Unless you are a rare example of a travel retail exhibitionist, the last person on earth you want to be is the hapless guest called up by the dancer to join her on stage. You won’t look good, I promise.
Industry veterans tend to adopt a similar technique to avoid the humiliation – it involves keeping your head down and staring at your plate, even if you finished your meal 30 minutes earlier. Alternatively, check your blackberry or iPhone constantly and do your utmost to look like a distracted, distinctly ‘un-fun’ person.
There’s another rule, a new one. Don’t sit at the table of Dubai Duty Free Managing Director Colm McLoughlin, especially if you’re tempted to adopt any of the techniques referred to earlier. The Irishman can spot a soft touch from Galway to Garhoud, and he’ll have you in your sights as surely as Padraig Harrington lining up a three-foot putt to win a major.
One of Colm’s recent dining companions at the recent MEDFA conference Gala Dinner at the Dubai Duty Free-run Aviation Club was Jean-Michel Bostroem, long-time L’Oréal Produits de Luxe International Travel Retail Worldwide International Marketing Director and now travel retail worldwide agent for the edgy Juliette Has a Gun fragrance.
Sure enough, Jean-Michel (below) was the first to be given the dreaded beckoning finger by the swaying, voluptuous belly dancer, though to be fair he turned out to be some slick mover himself, throwing in more hand actions than Thierry Henry in an Irish penalty box.
Next victim, coincidentally also sitting at Colm’s table, was Paul Griffiths, CEO of Dubai Airports (pictured pre-dance alas with Colm and Breeda McLoughlin; by now I was avoiding taking any more pictures in case it brought attention on me) and a highly talented musician in his own right, who dispelled the old adage that white men can’t dance with a bravura performance.
The worst, as is so often the case, was saved for last.
By now I was rereading the same message on my iPhone for the 37th time, and actually trying to look in the opposite direction to the performance. It didn’t work.
To my immediate right at the table, a place held by Colm McLoughlin, I noticed a sudden hand movement. Quicker than Irish rugby skipper Brian O’Driscoll to spot an opportunity, he had pointed in my direction while my head was turned.
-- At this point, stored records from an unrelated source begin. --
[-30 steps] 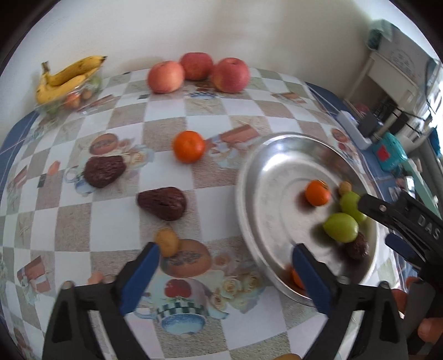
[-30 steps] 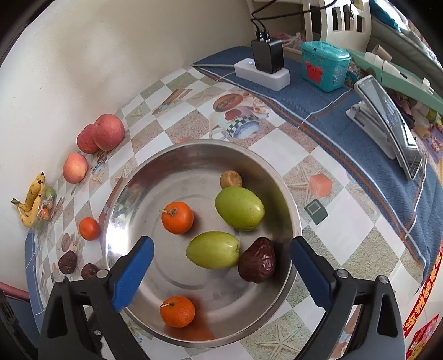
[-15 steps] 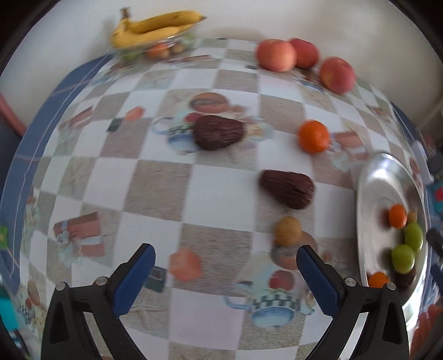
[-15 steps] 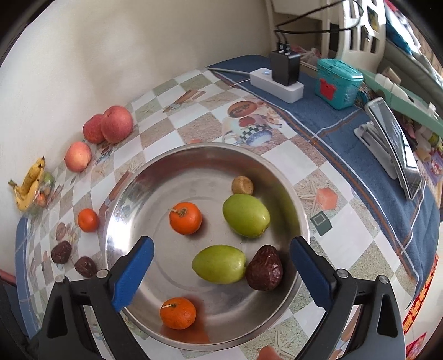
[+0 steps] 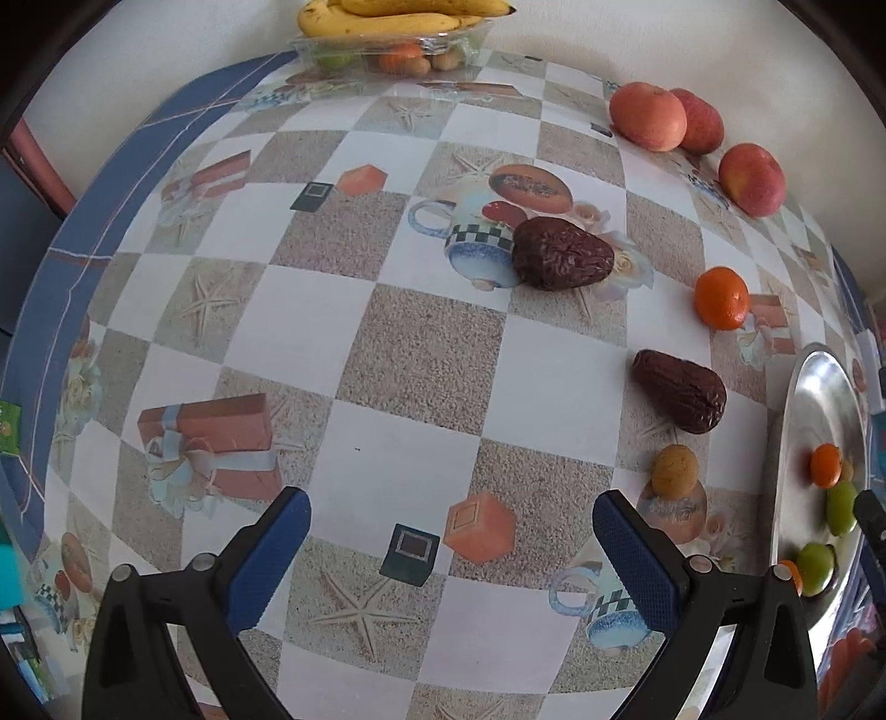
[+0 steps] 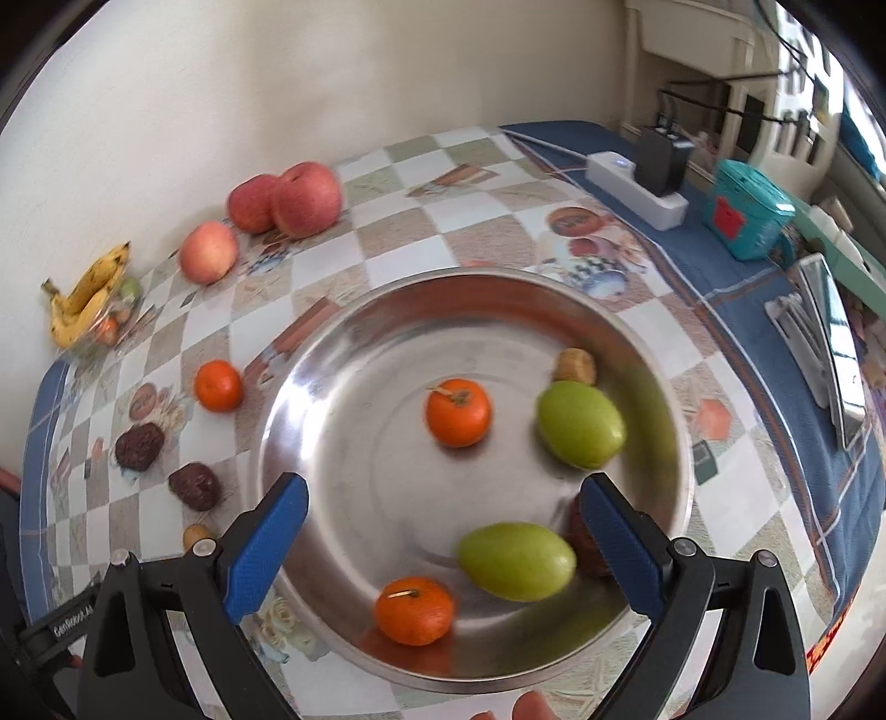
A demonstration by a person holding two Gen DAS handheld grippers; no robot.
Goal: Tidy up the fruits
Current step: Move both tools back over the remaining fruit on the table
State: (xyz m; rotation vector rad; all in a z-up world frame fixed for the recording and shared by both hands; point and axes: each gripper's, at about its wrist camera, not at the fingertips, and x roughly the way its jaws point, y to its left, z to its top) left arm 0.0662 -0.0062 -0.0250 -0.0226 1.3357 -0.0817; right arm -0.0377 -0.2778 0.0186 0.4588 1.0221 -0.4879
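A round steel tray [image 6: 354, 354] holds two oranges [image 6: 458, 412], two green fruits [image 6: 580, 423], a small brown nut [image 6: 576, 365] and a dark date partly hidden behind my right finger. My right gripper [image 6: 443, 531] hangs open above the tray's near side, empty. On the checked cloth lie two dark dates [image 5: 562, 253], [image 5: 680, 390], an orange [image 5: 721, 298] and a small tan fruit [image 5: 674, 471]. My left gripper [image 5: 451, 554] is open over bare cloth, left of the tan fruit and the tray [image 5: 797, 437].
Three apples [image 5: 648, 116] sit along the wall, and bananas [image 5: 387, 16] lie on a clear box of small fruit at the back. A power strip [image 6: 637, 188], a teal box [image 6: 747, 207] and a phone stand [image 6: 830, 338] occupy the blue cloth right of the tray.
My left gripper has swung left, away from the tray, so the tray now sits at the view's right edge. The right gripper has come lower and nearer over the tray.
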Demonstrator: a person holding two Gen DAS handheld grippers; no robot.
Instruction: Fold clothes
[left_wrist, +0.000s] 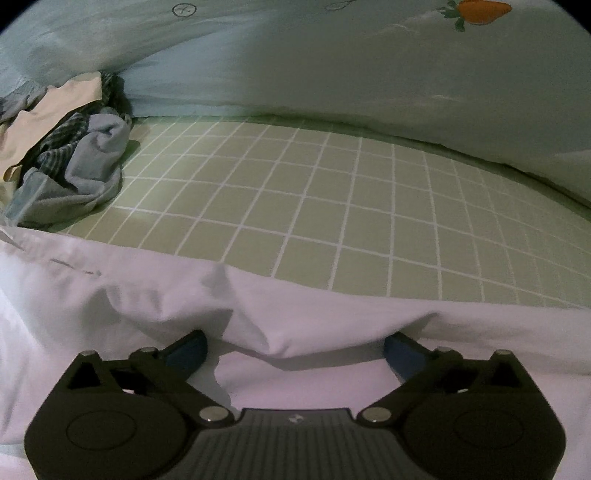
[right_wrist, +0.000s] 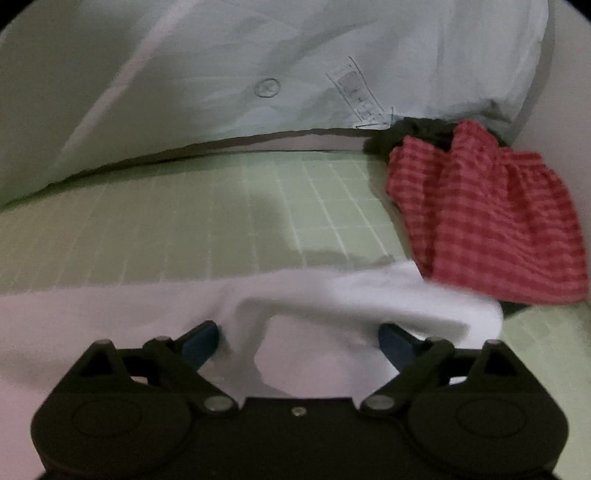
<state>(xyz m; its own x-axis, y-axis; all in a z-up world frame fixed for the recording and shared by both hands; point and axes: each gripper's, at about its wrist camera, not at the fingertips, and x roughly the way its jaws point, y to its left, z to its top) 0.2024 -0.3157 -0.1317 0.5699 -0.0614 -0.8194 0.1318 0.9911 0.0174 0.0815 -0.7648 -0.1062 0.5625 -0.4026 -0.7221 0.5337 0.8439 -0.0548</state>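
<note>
A white garment (left_wrist: 147, 295) lies across the near part of the green checked sheet (left_wrist: 332, 206). My left gripper (left_wrist: 295, 349) is open, its blue-padded fingers wide apart, with a raised fold of the white cloth lying between them. In the right wrist view the same white garment (right_wrist: 351, 295) lies ahead, its edge bunched up. My right gripper (right_wrist: 299, 341) is open too, fingers wide apart, with a hump of white cloth between them. The fingertips of both are partly hidden under cloth.
A heap of blue, plaid and cream clothes (left_wrist: 66, 147) lies at the far left. A red checked garment (right_wrist: 491, 221) over a dark one (right_wrist: 406, 133) lies at the far right. A pale blue duvet (left_wrist: 295, 66) with a carrot print bounds the back, and shows in the right wrist view (right_wrist: 258, 74).
</note>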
There was no avoiding my fate. Nor, alas, was there any avoiding the rush of instant ‘paparazzi’ in the form of many of my sympathetic industry colleagues who with quite indecent haste rushed to the edge of the ‘show’ to capture my descent into hell on their cameras and cell phones.
Never has such a pitiful performance garnered so much attention. Goodness only knows what is being done with all those pictures at this very moment. I suspect I have not seen the last of them.
There’s only one thing for it therefore – get my retaliation in first by publishing the less damning of the pictures (below, taken on my own camera by one Breeda McLoughlin), in an effort to minimise the impact of any that may follow.
Sadly, that strategy is likely to go as belly up as my dancing technique.
[Notice the traditional New Zealand haka technique of hands on hips – mine, not hers, of course]
[By now the dancer’s face is starting to contort as much as her belly as she tries to compensate for my lack of rhythm]
[And finally, the poor woman decides it’s better for her reputation to simply dance alone]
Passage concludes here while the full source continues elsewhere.